Interpretatie van residuale grafieken om uw regressie te verbeteren
Voorbeeld van residuale grafieken en hun diagnoses
Als u niet zeker weet wat een residu is, neem dan vijf minuten om het bovenstaande te lezen. kom hier terug.
Hieronder is een galerij met ongezonde restpercelen. Uw residu kan er van onderaf uitzien als een specifiek type, of een combinatie ervan.
Als het uwe eruit ziet als een van de onderstaande, klikt u op dat residu om te begrijpen wat er gebeurt en om te zien hoe u het kunt oplossen.
(Overal gebruiken we de “Opbrengst” van een limonadekraam versus de “Temperatuur” van die dag als voorbeeldgegevensset.)
Y-as onevenwichtig
Details over deze plot weergeven en hoe u deze kunt repareren.
Probleem
Stel je voor dat je limonadekraam, om wat voor reden dan ook, doorgaans een lage opbrengst heeft, maar dat je af en toe dagen met zeer hoge inkomsten krijgt, zodat Opbrengst er als volgt uitziet …
… in plaats van iets meer symmetrisch en klokvormig zoals dit:
Dus “Temperatuur” versus “Opbrengst” zou er zo uit kunnen zien, met de meeste gegevens onderaan gebundeld …
De zwarte lijn vertegenwoordigt de modelvergelijking, de voorspelling van het model van de relatie tussen “Temperatuur” en “Omzet”. Kijk hierboven naar elke voorspelling van de zwarte lijn voor een bepaalde “Temperatuur” (bijv. Bij “Temperatuur” 30 wordt “Omzet” voorspeld op ongeveer 20). Je kunt zien dat de meeste punten onder de lijn liggen (dat wil zeggen, de voorspelling was te hoog), maar een paar punten zijn erg ver boven de lijn (dat wil zeggen, de voorspelling was veel te laag).
Door diezelfde gegevens naar de diagnostische plots te vertalen, zijn de meeste voorspellingen van de vergelijking een beetje te hoog, en sommige zouden veel te laag zijn.
Implicaties
Dit betekent bijna altijd dat uw model aanzienlijk nauwkeuriger kan worden gemaakt. Meestal zul je merken dat het model directioneel correct was, maar behoorlijk onnauwkeurig ten opzichte van een verbeterde versie.

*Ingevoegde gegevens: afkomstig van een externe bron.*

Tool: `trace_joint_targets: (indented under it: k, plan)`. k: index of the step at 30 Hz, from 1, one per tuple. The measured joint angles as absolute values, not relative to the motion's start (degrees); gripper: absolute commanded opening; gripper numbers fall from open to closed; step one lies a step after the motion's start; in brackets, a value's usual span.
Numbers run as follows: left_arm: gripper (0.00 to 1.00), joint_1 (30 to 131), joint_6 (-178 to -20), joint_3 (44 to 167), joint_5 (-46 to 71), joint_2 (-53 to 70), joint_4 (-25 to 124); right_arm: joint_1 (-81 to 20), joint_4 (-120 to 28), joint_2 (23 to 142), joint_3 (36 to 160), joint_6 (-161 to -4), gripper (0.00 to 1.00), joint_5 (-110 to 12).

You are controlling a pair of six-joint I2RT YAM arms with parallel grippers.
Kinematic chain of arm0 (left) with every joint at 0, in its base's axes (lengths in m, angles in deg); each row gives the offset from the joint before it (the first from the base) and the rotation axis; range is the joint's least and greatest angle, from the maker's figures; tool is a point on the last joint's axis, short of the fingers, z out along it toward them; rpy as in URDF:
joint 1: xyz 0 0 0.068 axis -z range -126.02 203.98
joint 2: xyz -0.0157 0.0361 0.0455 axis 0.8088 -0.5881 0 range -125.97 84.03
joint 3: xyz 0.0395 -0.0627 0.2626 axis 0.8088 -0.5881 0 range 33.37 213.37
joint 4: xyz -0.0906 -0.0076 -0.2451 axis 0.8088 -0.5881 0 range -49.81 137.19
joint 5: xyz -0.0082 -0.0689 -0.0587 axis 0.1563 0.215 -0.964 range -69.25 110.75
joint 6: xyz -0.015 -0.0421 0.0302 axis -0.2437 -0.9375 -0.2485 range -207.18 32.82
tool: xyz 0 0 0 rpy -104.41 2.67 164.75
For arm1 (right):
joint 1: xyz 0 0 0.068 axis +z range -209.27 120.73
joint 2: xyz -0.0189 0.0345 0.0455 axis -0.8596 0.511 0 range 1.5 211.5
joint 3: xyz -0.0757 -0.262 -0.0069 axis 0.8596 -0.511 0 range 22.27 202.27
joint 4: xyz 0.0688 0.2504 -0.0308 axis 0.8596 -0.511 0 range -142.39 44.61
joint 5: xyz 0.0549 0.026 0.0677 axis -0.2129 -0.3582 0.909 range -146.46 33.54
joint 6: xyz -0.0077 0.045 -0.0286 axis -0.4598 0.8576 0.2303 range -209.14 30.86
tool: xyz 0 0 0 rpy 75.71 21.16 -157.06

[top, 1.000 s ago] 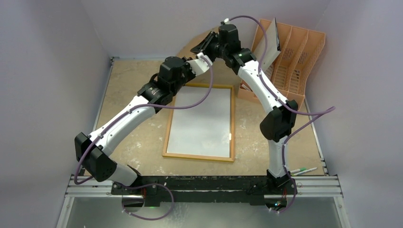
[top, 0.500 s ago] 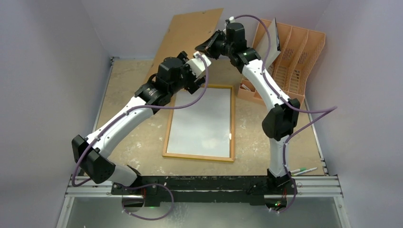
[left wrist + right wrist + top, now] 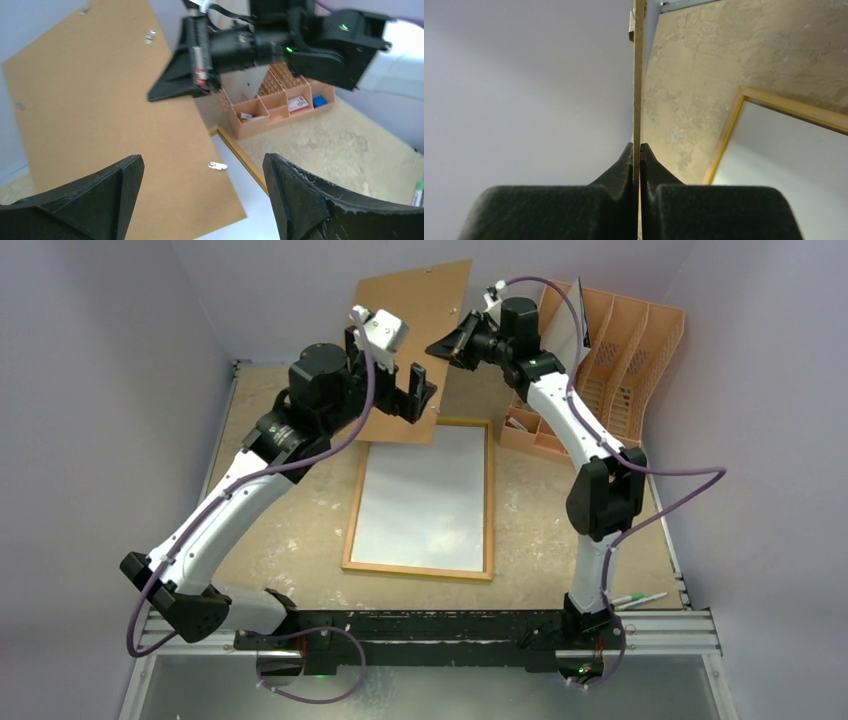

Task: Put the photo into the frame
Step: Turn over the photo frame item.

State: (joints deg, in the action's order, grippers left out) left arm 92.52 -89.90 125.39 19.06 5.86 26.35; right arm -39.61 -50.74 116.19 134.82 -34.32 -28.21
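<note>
The frame point(image 3: 417, 571) lies back-up on the table, its light wood rails around a pale glossy sheet point(image 3: 425, 500). I cannot tell whether that sheet is the photo's white back. The brown backing board point(image 3: 410, 310) hangs tilted above the frame's far end. My right gripper point(image 3: 440, 347) is shut on the board's right edge, and its fingers point(image 3: 624, 165) pinch the thin board point(image 3: 639, 75) edge-on. My left gripper point(image 3: 420, 392) stands open in front of the board's lower corner, touching nothing. In the left wrist view the board point(image 3: 100, 100) and the frame's corner point(image 3: 240, 157) show between its jaws.
An orange file organiser point(image 3: 620, 350) stands at the back right with a white sheet point(image 3: 572, 335) upright in it and small items in its low tray point(image 3: 270, 107). Pens point(image 3: 640, 598) lie near the right front rail. Walls close in on three sides.
The left gripper has opened, let go of the backing board and swung left and up. The right gripper has closed on the board and raised it higher above the frame.
</note>
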Motion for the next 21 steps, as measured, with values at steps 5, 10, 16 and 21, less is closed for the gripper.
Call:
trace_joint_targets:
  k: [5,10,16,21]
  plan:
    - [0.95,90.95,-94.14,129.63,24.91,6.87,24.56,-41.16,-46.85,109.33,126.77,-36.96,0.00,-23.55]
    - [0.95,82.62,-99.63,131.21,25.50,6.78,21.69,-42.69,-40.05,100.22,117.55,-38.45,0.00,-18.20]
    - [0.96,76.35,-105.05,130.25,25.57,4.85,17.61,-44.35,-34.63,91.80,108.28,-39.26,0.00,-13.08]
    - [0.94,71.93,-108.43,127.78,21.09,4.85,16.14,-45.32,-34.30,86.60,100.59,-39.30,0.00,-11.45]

Het is niet ongebruikelijk om een probleem als dit op te lossen en als gevolg daarvan de r-kwadraat van het model te zien springen van 0,2 naar 0,5 (op een schaal van 0 naar 1).
Hoe te repareren
- De oplossing hiervoor is bijna altijd om uw gegevens te transformeren, meestal uw responsvariabele.
- Het is ook mogelijk dat uw model geen variabele heeft.
Heteroscedasticity
Details over dit plot laten zien, en hoe je het kunt repareren.
Probleem
Deze plots vertonen “heteroscedasticiteit”, wat betekent dat de residuen groter worden naarmate de voorspelling verandert van klein naar groot (of van groot naar klein).
Stel je voor dat op koude dagen is het bedrag aan inkomsten zeer consistent, maar op warmere dagen is de opbrengst soms erg hoog en soms erg laag.
Je ziet plots als deze:
Implicaties
Dit veroorzaakt niet inherent een probleem, maar het is vaak een indicatie dat uw model kan worden verbeterd.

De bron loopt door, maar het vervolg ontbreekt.